The different measures are compared.

In [1]:
import pandas as pd
from collections import Counter

In [2]:
##open the dataset of funerary inscriptions (172,958 rows)
Inscriptions = pd.read_csv("/Users/u0154817/OneDrive - KU Leuven/Documents/ICLL Prague June 2023/Output/Tituli_Sepulcrales_new.csv")

# 1.4.1 Bigrams collocations: Frequency

In [3]:
##create a list of all the words in the interpretive texts
List_of_Words = []

for i,Inscription in enumerate(Inscriptions['inscription_interpretive_cleaning']):
    Inscription = str(Inscription)
    Inscription = Inscription.split()
    for Word in Inscription:
        Word = Word.lower()
        List_of_Words.append(Word)
    List_of_Words.append('.') ##add a stop point to mark the end of the sentence

In [4]:
import nltk
from nltk.collocations import *

bigram_measures = nltk.collocations.BigramAssocMeasures()
finder = BigramCollocationFinder.from_words(List_of_Words) ##create a bigram finder

##get the 100 most frequent bigrams in the interpretive texts
finder.ngram_fd.most_common(10)

[(('dis', 'manibus'), 65433),
 (('.', 'dis'), 62490),
 (('vixit', 'annos'), 44016),
 (('manibus', 'sacrum'), 20886),
 (('bene', 'merenti'), 19361),
 (('vixit', 'annis'), 16453),
 (('in', 'pace'), 14158),
 (('hic', 'situs'), 13493),
 (('situs', 'est'), 12584),
 (('est', '.'), 12236)]

# 1.4.2 NLTK Metrics

**1.4.2.a Likelihood Ratio Measure**

The likelihood ratio measure is a statistical metric that evaluates the strength of association between two words in a bigram.

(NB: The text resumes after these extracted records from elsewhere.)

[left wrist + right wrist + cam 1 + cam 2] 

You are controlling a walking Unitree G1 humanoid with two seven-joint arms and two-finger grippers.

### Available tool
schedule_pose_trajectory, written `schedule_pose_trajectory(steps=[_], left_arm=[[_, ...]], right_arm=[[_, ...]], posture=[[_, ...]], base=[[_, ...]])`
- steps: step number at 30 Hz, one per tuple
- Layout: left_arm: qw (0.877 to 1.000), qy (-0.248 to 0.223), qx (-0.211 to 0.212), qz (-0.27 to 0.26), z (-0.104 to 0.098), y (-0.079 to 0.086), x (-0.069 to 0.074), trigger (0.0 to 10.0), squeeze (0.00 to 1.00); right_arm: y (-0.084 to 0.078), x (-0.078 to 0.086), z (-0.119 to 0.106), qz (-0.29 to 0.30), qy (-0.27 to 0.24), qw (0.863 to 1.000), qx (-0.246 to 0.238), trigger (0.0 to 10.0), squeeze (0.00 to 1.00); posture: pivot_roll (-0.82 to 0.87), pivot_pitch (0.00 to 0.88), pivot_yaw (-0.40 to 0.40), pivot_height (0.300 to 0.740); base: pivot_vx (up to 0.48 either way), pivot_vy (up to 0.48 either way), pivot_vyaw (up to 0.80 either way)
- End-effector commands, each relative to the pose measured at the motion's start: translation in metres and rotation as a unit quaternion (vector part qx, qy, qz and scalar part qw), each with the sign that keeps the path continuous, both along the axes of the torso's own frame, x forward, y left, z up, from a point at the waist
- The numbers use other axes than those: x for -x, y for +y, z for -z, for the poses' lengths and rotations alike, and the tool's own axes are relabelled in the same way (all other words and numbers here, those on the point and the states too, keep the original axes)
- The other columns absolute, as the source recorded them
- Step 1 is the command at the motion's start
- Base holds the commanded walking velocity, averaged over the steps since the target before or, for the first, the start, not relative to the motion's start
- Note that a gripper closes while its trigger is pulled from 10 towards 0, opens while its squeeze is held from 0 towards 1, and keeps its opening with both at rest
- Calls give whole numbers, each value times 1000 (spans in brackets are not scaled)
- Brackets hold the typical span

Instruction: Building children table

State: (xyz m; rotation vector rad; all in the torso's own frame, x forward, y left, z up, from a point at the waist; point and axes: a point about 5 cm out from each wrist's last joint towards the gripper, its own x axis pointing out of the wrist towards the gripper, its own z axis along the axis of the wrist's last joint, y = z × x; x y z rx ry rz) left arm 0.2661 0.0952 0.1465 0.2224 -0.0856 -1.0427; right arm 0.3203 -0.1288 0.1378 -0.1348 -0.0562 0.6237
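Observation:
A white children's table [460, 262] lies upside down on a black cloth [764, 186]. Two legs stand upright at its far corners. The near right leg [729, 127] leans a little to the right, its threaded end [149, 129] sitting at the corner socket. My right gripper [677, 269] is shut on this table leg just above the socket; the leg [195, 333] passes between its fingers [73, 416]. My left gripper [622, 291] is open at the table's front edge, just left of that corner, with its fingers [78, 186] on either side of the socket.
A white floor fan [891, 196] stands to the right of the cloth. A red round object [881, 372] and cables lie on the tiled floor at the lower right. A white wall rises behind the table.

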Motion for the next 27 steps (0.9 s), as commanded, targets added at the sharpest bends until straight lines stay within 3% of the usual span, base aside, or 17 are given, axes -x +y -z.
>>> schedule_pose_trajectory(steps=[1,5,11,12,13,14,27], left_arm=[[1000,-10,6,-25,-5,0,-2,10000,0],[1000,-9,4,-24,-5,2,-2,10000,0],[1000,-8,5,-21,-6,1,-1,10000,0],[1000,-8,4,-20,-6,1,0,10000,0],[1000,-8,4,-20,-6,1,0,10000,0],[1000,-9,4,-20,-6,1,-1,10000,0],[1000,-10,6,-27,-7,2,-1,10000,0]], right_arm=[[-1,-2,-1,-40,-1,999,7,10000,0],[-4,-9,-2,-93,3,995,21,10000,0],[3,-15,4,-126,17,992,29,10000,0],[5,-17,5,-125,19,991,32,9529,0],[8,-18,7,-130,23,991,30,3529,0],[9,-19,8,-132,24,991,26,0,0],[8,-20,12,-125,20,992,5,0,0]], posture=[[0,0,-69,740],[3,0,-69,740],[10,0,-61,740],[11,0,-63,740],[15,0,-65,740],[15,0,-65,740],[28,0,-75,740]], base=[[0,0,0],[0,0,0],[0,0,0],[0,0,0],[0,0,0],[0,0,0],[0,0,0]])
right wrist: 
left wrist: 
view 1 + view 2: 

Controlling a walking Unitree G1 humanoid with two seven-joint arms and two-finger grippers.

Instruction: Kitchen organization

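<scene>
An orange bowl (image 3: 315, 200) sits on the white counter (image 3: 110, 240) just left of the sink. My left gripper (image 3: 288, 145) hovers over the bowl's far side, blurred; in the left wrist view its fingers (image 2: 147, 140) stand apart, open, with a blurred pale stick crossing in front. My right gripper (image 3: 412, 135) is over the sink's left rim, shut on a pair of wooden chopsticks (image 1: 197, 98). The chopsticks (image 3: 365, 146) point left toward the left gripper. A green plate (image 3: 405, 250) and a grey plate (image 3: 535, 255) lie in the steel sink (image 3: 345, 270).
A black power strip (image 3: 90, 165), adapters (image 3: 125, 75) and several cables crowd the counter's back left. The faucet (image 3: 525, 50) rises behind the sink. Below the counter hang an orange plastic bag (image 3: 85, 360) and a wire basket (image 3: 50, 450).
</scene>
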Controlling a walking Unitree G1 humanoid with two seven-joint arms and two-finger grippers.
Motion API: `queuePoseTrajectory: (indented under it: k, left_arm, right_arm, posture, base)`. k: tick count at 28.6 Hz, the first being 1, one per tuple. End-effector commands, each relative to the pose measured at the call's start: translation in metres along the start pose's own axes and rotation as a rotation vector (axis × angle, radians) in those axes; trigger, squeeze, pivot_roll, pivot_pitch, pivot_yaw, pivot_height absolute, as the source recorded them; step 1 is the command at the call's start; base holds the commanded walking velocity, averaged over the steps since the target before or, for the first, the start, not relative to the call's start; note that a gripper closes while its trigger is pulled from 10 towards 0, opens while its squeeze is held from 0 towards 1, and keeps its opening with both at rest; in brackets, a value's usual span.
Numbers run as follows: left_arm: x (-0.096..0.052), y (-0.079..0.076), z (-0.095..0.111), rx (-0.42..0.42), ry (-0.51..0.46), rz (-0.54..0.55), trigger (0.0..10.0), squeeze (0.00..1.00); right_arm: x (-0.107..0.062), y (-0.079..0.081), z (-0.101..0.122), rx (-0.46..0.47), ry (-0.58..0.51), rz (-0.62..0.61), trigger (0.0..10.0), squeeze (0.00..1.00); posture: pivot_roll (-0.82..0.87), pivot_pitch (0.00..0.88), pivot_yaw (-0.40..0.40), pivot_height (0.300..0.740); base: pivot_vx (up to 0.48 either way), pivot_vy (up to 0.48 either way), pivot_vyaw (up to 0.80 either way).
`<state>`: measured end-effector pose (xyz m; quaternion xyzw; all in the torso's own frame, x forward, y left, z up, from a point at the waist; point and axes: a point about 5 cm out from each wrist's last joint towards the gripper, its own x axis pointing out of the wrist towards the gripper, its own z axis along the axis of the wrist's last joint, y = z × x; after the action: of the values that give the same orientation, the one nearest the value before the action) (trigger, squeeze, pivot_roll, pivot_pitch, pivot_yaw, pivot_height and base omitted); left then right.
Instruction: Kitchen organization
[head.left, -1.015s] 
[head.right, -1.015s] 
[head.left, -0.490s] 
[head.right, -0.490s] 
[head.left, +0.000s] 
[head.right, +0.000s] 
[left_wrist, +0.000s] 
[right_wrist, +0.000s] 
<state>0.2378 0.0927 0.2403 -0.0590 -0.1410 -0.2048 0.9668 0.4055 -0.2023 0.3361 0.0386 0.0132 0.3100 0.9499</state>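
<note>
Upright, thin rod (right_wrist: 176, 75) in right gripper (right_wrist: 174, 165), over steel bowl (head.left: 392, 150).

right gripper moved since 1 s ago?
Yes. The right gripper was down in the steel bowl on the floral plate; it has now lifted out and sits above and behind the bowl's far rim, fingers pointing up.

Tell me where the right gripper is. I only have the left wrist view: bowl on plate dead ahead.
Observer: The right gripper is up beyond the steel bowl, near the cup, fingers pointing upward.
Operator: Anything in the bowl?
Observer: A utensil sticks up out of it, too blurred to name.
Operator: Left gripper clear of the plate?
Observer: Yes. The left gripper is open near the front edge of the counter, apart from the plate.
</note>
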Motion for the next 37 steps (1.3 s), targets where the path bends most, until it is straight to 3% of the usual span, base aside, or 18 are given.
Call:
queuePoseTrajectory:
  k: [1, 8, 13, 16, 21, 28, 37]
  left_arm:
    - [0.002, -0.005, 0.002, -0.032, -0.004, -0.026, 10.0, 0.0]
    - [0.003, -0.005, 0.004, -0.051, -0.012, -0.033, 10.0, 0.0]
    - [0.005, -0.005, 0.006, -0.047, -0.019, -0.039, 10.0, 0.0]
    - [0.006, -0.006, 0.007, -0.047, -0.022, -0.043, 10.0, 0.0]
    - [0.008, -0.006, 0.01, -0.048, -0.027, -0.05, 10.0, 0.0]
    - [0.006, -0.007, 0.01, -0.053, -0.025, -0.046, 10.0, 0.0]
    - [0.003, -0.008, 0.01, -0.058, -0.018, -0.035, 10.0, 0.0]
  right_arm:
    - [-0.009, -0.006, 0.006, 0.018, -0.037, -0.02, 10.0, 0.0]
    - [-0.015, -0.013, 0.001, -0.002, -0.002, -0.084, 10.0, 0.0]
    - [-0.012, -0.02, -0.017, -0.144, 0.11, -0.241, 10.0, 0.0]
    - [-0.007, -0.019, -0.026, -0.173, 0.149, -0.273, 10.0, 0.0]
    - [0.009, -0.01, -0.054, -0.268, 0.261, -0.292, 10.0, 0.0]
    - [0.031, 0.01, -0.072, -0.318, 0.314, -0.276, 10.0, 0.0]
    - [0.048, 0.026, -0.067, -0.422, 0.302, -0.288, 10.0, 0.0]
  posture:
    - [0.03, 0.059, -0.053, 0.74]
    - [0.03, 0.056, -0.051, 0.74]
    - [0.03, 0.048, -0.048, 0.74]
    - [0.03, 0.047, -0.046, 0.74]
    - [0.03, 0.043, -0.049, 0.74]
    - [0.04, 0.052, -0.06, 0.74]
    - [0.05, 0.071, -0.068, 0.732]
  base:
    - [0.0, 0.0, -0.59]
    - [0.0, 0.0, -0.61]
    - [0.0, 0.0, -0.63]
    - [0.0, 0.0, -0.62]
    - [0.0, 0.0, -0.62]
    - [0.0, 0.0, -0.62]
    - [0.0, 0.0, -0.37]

It compares the **observed frequency** of a bigram with the **expected frequency** under the assumption of independence


                    LR = 2 * (log-likelihood of observed frequency - log-likelihood of expected frequency)


The assumption of independence in collocation analysis refers to the assumption that the occurrences of two words in a bigram are not dependent on each other. By assuming independence, we can establish a baseline expectation for the frequency of a bigram. It's important to note that the assumption of independence is a simplifying assumption made in collocation analysis to quantify the strength of association between words. In reality, the occurrences of words in a corpus can be influenced by various contextual factors, and true independence may not always hold.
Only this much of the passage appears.